* Task goal:
Transcribe exactly each line of the entries, from the opening line to the line with "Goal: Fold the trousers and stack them", with both of those lines included.

Collected data:
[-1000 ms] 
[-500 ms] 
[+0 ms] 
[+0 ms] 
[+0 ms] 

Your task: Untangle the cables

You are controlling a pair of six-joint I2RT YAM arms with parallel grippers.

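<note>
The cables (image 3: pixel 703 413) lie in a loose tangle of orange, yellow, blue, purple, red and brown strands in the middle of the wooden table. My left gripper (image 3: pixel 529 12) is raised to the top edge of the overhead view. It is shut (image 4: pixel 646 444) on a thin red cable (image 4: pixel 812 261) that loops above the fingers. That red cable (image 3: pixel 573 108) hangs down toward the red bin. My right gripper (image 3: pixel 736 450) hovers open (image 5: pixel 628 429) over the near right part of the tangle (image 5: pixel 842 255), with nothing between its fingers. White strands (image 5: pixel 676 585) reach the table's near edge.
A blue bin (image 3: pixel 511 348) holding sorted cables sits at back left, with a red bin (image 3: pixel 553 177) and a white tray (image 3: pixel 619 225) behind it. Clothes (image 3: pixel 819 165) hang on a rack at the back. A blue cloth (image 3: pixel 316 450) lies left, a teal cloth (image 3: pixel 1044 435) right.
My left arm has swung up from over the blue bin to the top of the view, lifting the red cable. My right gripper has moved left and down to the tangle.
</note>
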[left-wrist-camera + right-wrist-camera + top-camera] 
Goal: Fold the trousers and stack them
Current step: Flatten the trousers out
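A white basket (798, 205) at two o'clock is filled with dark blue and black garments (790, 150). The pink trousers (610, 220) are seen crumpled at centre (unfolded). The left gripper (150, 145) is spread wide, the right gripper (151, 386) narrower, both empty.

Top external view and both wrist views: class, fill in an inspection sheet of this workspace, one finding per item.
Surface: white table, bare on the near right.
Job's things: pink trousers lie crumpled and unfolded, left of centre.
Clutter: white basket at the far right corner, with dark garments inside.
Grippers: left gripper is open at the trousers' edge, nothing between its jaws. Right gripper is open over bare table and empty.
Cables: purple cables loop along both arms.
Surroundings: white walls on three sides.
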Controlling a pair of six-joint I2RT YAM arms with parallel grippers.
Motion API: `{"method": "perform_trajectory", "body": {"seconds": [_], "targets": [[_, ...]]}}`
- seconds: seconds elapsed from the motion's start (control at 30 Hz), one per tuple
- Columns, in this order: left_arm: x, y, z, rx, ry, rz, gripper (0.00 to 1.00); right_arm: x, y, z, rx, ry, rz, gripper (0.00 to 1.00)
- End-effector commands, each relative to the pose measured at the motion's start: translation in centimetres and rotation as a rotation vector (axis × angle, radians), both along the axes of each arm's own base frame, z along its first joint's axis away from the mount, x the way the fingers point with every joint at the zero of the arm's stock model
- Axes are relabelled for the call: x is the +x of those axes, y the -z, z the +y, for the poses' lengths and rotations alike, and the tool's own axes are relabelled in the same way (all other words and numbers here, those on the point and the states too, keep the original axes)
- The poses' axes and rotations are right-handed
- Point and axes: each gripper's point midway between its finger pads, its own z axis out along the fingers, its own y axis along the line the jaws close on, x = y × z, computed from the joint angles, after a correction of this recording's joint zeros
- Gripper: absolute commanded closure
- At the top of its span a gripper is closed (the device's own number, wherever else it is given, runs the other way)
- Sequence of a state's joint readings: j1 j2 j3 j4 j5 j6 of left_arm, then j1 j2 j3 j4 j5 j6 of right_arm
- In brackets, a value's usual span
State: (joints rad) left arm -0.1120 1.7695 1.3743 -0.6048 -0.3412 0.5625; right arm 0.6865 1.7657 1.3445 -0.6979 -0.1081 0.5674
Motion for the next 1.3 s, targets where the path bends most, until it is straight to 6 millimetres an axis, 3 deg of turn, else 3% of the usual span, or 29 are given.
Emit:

* Answer to this problem:
[-1000 ms] 
[-500 ms] 
[+0 ms] 
[+0 ms] 
[+0 ms] 

Your task: Untangle the cables

You are controlling a pair of six-joint I2RT YAM arms with parallel grippers.

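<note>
The cables (image 3: pixel 703 413) lie in a loose tangle of orange, yellow, blue, purple, red and brown strands in the middle of the wooden table. My left gripper (image 3: pixel 529 12) is raised to the top edge of the overhead view. It is shut (image 4: pixel 646 444) on a thin red cable (image 4: pixel 812 261) that loops above the fingers. That red cable (image 3: pixel 573 108) hangs down toward the red bin. My right gripper (image 3: pixel 736 450) hovers open (image 5: pixel 628 429) over the near right part of the tangle (image 5: pixel 842 255), with nothing between its fingers. White strands (image 5: pixel 676 585) reach the table's near edge.
A blue bin (image 3: pixel 511 348) holding sorted cables sits at back left, with a red bin (image 3: pixel 553 177) and a white tray (image 3: pixel 619 225) behind it. Clothes (image 3: pixel 819 165) hang on a rack at the back. A blue cloth (image 3: pixel 316 450) lies left, a teal cloth (image 3: pixel 1044 435) right.
My left arm has swung up from over the blue bin to the top of the view, lifting the red cable. My right gripper has moved left and down to the tangle.
</note>
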[left-wrist-camera + right-wrist-camera + top-camera] 
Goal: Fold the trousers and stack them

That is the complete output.